Le 31 décembre dernier, à l’occasion des festivités de fin d’année, le Président du Conseil, Son Excellence Monsieur Faure Gnassingbé Essozimna, a accordé sa grâce présidentielle à 1 511 détenus sur l’ensemble du territoire togolais. Cette mesure exceptionnelle concerne aussi bien des détenus de droit commun que des détenus politiques.
Saluer par de nombreux acteurs du monde carcéral et de la société civile, cet acte à forte portée humanitaire s’inscrit dans la volonté des plus hautes autorités du pays de renforcer la cohésion sociale, promouvoir le vivre-ensemble et désengorger les établissements pénitentiaires, tout en plaçant la dignité humaine au cœur de l’action publique.
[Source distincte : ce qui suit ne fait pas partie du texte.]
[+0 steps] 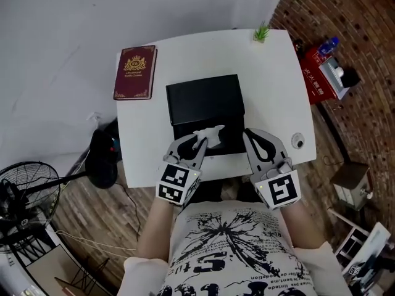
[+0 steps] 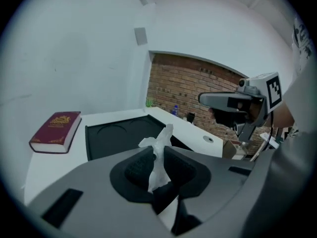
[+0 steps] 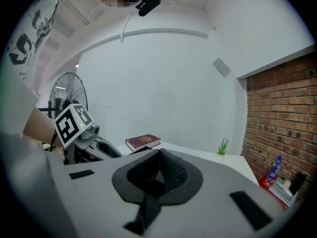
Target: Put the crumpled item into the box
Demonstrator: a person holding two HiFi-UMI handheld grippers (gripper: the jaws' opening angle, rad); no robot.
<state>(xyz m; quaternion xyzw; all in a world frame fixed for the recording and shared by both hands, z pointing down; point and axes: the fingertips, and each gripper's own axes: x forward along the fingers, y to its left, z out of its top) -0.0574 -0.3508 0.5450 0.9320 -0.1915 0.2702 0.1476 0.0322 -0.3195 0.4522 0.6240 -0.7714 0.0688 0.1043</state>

Une mise en œuvre solennelle à Lomé
À Lomé, la mise en œuvre de cette décision présidentielle s’est déroulée sous la supervision du Directeur de l’administration pénitentiaire et de la réinsertion (DAPR), Monsieur Idrissou Akibou, en présence de plusieurs personnalités administratives et civiles. Étaient notamment présents le Directeur des affaires pénales et des grâces, Monsieur Tossa Amouzou Akohouegnon, le Commandant des surveillants de l’administration pénitentiaire, le Colonel Dadjo Ograbako, ainsi que le Président de l’association Solidarité Mondiale pour les Personnes Démunies et les Détenus (SMPDD), Monsieur Coco de Koffi Woenagnon.
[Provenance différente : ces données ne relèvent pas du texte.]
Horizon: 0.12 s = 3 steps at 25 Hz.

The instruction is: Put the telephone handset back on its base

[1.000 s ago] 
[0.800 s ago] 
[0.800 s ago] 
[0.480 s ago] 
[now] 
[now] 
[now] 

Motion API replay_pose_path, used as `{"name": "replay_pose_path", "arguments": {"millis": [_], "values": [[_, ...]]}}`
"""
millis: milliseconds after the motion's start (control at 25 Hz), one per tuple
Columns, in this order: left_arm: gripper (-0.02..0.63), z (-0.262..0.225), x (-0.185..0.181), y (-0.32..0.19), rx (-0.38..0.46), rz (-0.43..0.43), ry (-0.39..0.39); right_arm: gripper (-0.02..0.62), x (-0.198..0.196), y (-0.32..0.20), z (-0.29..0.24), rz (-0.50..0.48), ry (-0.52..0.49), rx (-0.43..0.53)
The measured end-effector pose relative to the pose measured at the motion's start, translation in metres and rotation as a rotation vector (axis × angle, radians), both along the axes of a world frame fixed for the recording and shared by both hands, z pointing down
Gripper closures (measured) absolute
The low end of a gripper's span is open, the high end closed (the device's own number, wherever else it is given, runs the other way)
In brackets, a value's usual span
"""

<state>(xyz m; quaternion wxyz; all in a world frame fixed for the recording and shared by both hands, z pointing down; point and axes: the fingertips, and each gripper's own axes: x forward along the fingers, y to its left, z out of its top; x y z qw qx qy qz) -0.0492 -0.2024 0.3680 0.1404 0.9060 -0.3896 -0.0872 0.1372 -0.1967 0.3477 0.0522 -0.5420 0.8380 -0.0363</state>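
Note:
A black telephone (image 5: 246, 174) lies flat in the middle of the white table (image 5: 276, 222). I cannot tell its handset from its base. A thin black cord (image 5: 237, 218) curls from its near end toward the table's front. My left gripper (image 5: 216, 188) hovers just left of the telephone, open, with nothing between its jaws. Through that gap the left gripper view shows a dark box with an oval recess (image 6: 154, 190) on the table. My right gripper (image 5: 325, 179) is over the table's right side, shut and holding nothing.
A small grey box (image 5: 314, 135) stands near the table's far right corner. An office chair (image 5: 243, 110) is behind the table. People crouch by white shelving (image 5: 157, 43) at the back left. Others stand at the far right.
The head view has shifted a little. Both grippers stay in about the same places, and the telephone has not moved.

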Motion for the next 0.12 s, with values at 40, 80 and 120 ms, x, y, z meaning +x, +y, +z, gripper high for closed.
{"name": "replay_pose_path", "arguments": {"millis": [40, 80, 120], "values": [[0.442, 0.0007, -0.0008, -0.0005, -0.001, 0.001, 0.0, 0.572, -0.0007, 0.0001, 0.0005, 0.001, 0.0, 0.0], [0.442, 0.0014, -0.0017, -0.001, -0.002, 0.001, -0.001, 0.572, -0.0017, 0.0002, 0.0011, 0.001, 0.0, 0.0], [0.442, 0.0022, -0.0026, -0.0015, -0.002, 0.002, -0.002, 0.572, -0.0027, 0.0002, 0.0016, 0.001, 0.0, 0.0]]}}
Dans une brève allocution, Monsieur Idrissou Akibou a tenu à saluer l’engagement personnel du Président du Conseil en faveur de l’humanisation du système pénitentiaire togolais. Selon lui, cette grâce présidentielle illustre une volonté constante de répondre de manière concrète aux défis du monde carcéral, en mettant l’accent sur la dignité humaine, la réinsertion sociale et la paix nationale.
Coco de Koffi Woenagnon, symbole d’une réinsertion réussie
L’un des moments les plus marquants de la cérémonie fut l’appel lancé aux détenus libérés à prendre exemple sur un ancien pensionnaire devenu aujourd’hui une référence en matière de réinsertion sociale au Togo. Il s’agit de Monsieur Coco de Koffi Woenagnon, ex-détenu de la prison civile de Lomé, désormais acteur de développement engagé et figure emblématique de la réinsertion réussie.
À travers la SMPDD, qu’il préside, Coco de Koffi Woenagnon œuvre activement à l’accompagnement des ex-détenus vers une autonomie durable, notamment par la formation professionnelle et la mise en place d’activités génératrices de revenus.
Prenant la parole, le Président de la SMPDD a mis en lumière le travail de terrain réalisé depuis l’annonce de la grâce présidentielle :
« Nous avons travaillé dans les quatorze prisons du pays et recensé 535 personnes, dont 250 à Lomé, qui bénéficieront de notre appui pour leur réinsertion professionnelle ou la création d’activités génératrices de revenus », a-t-il précisé.
Dans un message empreint de réalisme et d’espoir, il a rappelé les défis liés à la liberté retrouvée tout en encourageant les bénéficiaires à persévérer :
« Dehors, c’est difficile, mais la prison n’est pas mieux. Il faut croire en soi et accepter de se battre honnêtement pour réussir », a-t-il déclaré.
Il s’est par ailleurs réjoui des efforts consentis par le Président du Conseil pour l’amélioration des conditions de détention et la prise en compte des préoccupations du monde carcéral, estimant que cette grâce présidentielle constitue un signal fort en faveur d’une justice plus humaine et d’une réinsertion sociale effective au Togo.
Des défis structurels toujours d’actualité
Au-delà de la joie et de l’émotion suscitées par ces libérations, la question des défis structurels du système carcéral togolais demeure centrale. Comment mieux valoriser le potentiel et l’énergie de la jeunesse incarcérée ? Comment faire de la prison non pas une fin en soi, mais une étape vers une véritable réintégration sociale et économique ?
Autant d’interrogations qui appellent des réponses durables et concertées, afin que la grâce présidentielle ne soit pas seulement un acte de clémence, mais aussi un levier de transformation sociale et de développement humain.